Bronchopulmonary Sequestration: What It Is And What Does It Consist Of

Bronchopulmonary sequestration refers to a structural alteration of the lungs in which a part of the lung structure or parenchyma is isolated from the rest of the respiratory system, so it does not function properly. It is a rare congenital malformation.

It accounts for 2% of lung resections (surgeries in which part of the lung is removed). There are two types of bronchopulmonary sequestration: intralobar and extralobar.

Let’s see more below.

Physiology of the respiratory system

The main function of the respiratory system is to allow oxygen to enter the body. It is a vital requirement for proper cell function. It is achieved thanks to the gas exchange that takes place in the lungs, in which oxygen enters and carbon dioxide is expelled.

The organs that make up the respiratory system are the nasal passages, pharynx, larynx, trachea, bronchi, bronchioles, and lungs.

For gas exchange to take place, the blood must reach the lungs filled with carbon dioxide, which is a waste product of cellular activity. The artery that carries blood to the lungs is the pulmonary artery, which exits the heart.

It is in structures called alveoli that the exchange of oxygen for carbon dioxide takes place. The pulmonary veins then carry the oxygenated blood back to the heart, from where it is distributed to the rest of the body to deliver oxygen to the tissues.

Pathogenesis of bronchopulmonary sequestration

There are multiple theories about the etiopathogenesis of bronchopulmonary sequestration. It is believed that during embryonic lung development an accessory pulmonary diverticulum forms that grows independently of the rest of the tracheobronchial tree.

As we have said, there are two varieties of bronchopulmonary sequestration. To understand the difference we must remember that the lungs are asymmetric and are divided into lobes:

• Right lung: it is larger and consists of three lobes, upper, middle and lower.

• Left lung: only two lobes, upper and lower. It is smaller in size by sharing space in the thoracic cavity with the heart.

In turn, the lobes are divided into segments. It is also interesting to remember that they are surrounded by a serous layer called the pleura . So, depending on the moment of development in which this diverticulum emerges, two things can happen:

• If the bud forms before the formation of the pleura, when it develops, it will also envelop the bud, giving an intralobar sequestration.

• If it is formed after the development of the pleura, the sprout grows independently. Thus it is enveloped in its own serous layer. We speak then of extralobar kidnapping.

Intralobar bronchopulmonary sequestration

It’s the most frequent form. It makes up about 75% of lung sequestration. It is usually located in the lower lobes. It shares the pleura with the rest of the lung, a fact that differentiates it from extralobar pulmonary sequestration.

It receives blood from systemic arteries, mainly from branches of the aorta, but venous drainage is carried out through the pulmonary vein.

Extralobar bronchopulmonary sequestration

Extralobar pulmonary sequestration is less frequent, accounting for 25% of cases. In this case, the lung fragment has its own pleura and may be separated from the rest of the lung. The most common locations are the mediastinum, the pericardium, or below the diaphragm.
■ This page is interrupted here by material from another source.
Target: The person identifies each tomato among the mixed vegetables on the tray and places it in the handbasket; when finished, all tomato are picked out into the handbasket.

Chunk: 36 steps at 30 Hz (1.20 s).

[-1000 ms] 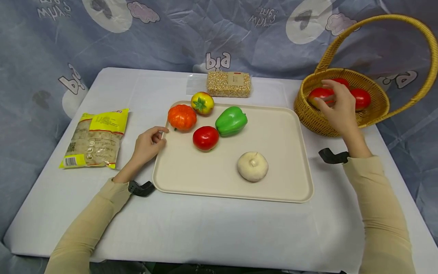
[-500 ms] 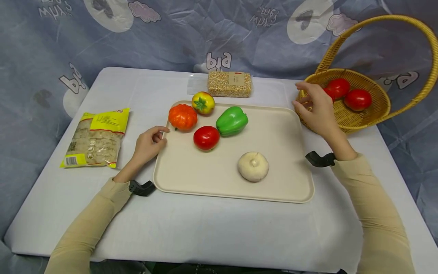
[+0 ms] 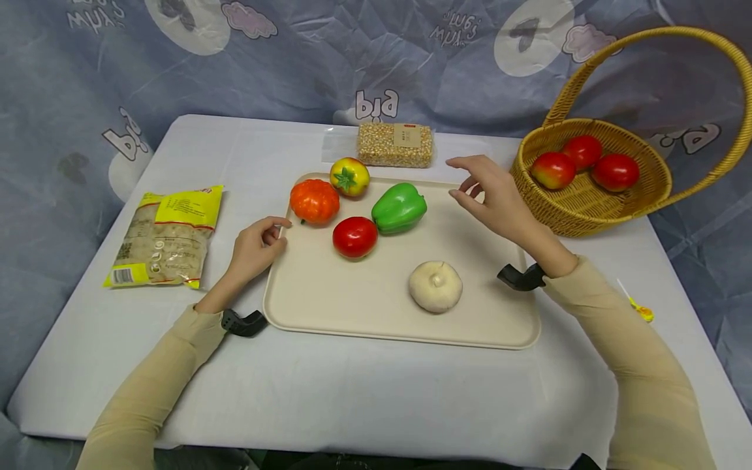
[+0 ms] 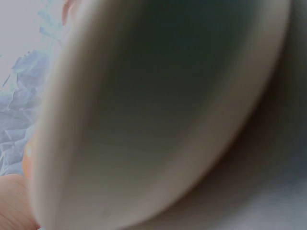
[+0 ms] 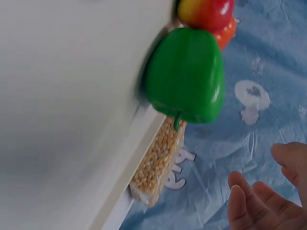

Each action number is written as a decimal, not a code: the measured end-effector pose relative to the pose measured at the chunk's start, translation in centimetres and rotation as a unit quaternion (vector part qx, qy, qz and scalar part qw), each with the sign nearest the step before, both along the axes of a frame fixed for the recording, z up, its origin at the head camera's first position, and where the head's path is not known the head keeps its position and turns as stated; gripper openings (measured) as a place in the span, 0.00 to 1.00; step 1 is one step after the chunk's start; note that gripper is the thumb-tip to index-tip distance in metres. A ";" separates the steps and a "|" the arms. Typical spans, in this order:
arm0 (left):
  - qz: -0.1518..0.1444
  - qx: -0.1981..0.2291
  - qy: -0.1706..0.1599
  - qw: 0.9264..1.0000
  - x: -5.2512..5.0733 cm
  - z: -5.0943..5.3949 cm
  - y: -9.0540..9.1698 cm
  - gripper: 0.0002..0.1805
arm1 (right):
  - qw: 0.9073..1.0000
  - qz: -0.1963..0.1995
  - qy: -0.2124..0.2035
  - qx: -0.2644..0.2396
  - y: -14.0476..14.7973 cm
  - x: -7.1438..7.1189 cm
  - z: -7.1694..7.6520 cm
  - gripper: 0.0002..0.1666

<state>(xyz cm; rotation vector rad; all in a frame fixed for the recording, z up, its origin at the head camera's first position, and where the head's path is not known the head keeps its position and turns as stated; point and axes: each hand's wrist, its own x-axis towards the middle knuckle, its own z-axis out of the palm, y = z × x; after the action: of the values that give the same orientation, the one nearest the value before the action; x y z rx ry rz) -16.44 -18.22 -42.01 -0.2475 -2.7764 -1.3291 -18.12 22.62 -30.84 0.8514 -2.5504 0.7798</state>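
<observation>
My left hand (image 3: pixel 256 247) holds the left rim of the beige tray (image 3: pixel 478 326) between thumb and fingers. Over the tray's far right part is my right hand (image 3: pixel 493 199), fingers loosely bent and nothing held. It is nearest to the green bell pepper (image 3: pixel 399 209), which also shows in the right wrist view (image 5: pixel 187 76). Close by lie a red tomato (image 3: pixel 355 237), an orange pumpkin (image 3: pixel 314 201) and a yellow fruit with a green calyx (image 3: pixel 349 177). A cream-white, squat round vegetable (image 3: pixel 435 287) sits apart, nearer the front. Blur fills most of the left wrist view.
At the back right stands a tall-handled wicker basket (image 3: pixel 564 219) holding a red-yellow apple (image 3: pixel 553 170) and two red fruits. A corn kernel pack (image 3: pixel 395 145) lies behind the tray. Left is a yellow bag (image 3: pixel 167 238). A small yellow-handled item (image 3: pixel 642 311) lies right.
My right hand has moved left from above the basket to over the tray, uncovering the basket's fruits. My left hand stays at the tray rim.
</observation>
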 end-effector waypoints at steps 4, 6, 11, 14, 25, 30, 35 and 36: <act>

Irrigation is usually at the expense of some aortic branch. In this case, venous drainage is not done through the pulmonary vein but is also systemic. It can lead to the subclavian, azygous or portal vein.

Bronchopulmonary Sequestration Clinic

The clinical manifestations of this malformation will depend on the type of sequestration and whether it associates other alterations. In fact, in the case of intralobar sequestration there are usually no symptoms, it is diagnosed as an incidental finding when a chest X-ray is performed for another reason. When symptoms appear, they are not specific, the most common are:

• Fever.
• Chest pain
• Productive cough with expulsion of mucus.
• Feeling of shortness of breath or shortness of breath.

Although the “sequestered” segment is not functionally connected to the airway, inhaled microorganisms can reach it through communications established in the bronchioles, which is why respiratory infections are common. 

Diagnosis of bronchopulmonary sequestration

While the intralobar type is usually asymptomatic and is diagnosed in advanced ages, the extralobar type is usually diagnosed in the neonatal period. Among other things, this is because it is associated with other congenital malformations.

Diagnosis can be in utero or at any time in development. It is based on imaging techniques such as chest x-ray or ultrasound. The image will show a condensation similar to pneumonia.

Confirmation of the diagnosis

To confirm the diagnosis, CT angiography is used, which is the gold standard of this test since it demonstrates the independent vascularization of the pulmonary segment. This fact allows it to be differentiated from other pulmonary condensations, such as:

• Infections, such as pneumonia and tuberculosis.
• Mediastinal or lung masses.
• Other congenital malformations.

And the treatment?

Treatment consists of surgical removal or resection of the “sequestered” lung territory. Surgery is recommended even in asymptomatic cases since it reduces the risk of infections.